Tuesday, June 16, 2009

ESSAY BACKGROUNDER

Towards the ideal of a hunger-free India
“To a people famishing and idle, the only acceptable form in which God can dare appear is work and promise of food as wages.” These were the words of Mahatma Gandhi when he was healing the wounds arising from the Hindu-Muslim divide at Naokhali in 1946. He thus stressed the symbiotic bonds among work, income and food security. Eradication of hunger and poverty is also the first among the U.N. Millennium Development Goals (MDG),represent a global common minimum programme for human security and well-being.

The Food and Agriculture Organisation says that far from achieving the goal of reducing hunger by half by 2015, some 75 million more were added to the hunger trap during 2007, principally due to the rise in food prices.
Nearly 30 million of the 75 million additions are from India. Recent data from the National Family Health Surveys indicate an unacceptable extent of malnutrition among children and pregnant women in particular.

Five-point action plan :
a) Institutional structures for public policy and coordinated action in nutrition
Overcoming malnutrition requires concurrent attention to food (macronutrients and micronutrients, clean drinking water) and non-food factors (such as sanitation, environmental hygiene, primary health care, nutrition, literacy and work and income security).
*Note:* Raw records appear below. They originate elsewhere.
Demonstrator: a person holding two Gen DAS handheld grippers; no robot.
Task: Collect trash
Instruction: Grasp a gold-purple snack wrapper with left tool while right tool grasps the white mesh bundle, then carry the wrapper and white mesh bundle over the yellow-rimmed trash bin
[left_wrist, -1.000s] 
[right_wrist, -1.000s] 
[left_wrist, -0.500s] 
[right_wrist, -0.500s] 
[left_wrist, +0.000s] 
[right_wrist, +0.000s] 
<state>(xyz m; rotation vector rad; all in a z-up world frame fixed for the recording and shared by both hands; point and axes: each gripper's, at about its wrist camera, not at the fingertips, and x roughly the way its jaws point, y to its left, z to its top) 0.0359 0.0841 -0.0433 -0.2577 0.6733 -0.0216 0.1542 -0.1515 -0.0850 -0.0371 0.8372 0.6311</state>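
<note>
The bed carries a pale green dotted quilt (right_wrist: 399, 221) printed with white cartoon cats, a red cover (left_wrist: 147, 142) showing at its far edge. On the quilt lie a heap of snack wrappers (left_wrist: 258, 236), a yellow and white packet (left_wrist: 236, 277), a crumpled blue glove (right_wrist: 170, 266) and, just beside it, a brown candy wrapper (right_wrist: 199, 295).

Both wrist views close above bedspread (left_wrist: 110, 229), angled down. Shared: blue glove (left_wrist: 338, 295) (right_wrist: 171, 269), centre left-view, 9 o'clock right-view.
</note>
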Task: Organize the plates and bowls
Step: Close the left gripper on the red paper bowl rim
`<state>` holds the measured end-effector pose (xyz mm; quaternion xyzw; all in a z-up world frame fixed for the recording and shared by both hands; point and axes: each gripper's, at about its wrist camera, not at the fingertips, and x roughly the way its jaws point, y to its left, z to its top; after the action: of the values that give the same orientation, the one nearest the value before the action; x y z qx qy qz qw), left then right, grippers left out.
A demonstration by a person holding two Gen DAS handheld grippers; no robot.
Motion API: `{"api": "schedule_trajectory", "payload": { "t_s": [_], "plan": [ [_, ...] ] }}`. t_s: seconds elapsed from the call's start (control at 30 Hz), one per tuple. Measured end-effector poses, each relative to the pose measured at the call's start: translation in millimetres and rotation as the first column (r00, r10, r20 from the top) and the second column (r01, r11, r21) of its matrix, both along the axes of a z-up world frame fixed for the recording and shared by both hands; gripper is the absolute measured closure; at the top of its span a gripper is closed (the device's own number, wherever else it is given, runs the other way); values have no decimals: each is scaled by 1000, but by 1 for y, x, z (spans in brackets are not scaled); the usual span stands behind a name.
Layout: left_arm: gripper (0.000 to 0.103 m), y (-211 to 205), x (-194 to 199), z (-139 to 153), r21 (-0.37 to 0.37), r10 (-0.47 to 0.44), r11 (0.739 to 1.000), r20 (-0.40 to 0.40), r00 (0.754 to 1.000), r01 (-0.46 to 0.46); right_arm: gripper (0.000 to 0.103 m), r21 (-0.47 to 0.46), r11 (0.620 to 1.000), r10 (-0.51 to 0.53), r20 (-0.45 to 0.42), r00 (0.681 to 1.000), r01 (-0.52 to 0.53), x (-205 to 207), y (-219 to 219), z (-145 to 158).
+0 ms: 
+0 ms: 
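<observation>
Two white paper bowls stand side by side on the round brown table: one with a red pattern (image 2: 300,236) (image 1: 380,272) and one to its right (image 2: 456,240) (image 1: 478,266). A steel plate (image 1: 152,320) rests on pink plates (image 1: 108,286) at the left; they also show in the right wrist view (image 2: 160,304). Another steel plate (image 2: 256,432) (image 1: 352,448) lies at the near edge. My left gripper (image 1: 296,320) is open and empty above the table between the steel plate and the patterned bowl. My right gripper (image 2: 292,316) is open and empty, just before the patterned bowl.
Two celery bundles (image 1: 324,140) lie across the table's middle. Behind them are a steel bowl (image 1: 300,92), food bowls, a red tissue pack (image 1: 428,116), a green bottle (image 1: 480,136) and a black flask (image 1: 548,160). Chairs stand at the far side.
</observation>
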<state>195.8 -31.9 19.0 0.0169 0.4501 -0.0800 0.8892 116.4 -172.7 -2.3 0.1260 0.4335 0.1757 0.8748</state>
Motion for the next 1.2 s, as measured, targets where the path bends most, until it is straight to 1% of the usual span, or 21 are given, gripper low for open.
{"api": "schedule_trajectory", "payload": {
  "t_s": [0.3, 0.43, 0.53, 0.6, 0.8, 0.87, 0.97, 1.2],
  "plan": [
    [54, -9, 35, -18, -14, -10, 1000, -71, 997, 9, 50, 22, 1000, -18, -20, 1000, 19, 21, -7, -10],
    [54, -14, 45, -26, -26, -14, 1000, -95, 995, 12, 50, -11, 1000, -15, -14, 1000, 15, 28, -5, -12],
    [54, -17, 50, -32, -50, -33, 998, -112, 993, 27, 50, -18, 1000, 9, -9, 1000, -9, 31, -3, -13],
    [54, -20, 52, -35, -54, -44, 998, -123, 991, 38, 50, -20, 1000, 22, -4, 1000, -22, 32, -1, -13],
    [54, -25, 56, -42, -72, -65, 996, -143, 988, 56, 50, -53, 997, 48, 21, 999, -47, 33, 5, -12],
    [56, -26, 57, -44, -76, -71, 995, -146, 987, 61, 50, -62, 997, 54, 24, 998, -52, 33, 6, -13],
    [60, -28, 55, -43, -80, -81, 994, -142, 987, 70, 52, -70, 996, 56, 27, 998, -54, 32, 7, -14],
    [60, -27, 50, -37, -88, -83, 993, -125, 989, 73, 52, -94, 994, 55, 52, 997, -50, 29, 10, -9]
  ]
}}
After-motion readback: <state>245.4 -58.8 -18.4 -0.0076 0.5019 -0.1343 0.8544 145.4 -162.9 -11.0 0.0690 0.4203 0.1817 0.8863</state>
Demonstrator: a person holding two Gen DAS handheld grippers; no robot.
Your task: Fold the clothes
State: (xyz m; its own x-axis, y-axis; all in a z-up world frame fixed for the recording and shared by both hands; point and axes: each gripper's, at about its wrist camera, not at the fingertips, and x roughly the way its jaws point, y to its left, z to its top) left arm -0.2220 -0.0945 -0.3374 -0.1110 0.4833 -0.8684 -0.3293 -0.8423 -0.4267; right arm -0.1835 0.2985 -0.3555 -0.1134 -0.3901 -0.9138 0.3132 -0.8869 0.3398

Achieving the goal of nutrition security for all will need a fusion of political will and action, professional skill and peoples’ participation. Such a coalition of policy makers, professionals and citizens will have to start from the village and go up to the national level.

b) Learning for success: converting the unique into the universal
Nothing succeeds like success. Therefore it is important to learn from successful examples of the elimination of malnutrition, as for example, Kerala and Tamil Nadu. Kerala has adopted a universal Public Distribution System (PDS). A unique combination of the ICDS (Integrated Child Development Services) and the TINP (Tamil Nadu Integrated Nutrition Project) was launched in Tamil Nadu where TINP identified a community worker to concentrate on families with children in the 0-3 age group. From 1982, Tamil Nadu has been operating a universal noon-meal programme for school children, which now covers old age pensioners, destitutes, widows and pregnant women. Support is being extended to nursing mothers. Further, Tamil Nadu is providing rice to the poor at Re. 1 a kg from September 15, 2008. This will help reduce under-nutrition substantially.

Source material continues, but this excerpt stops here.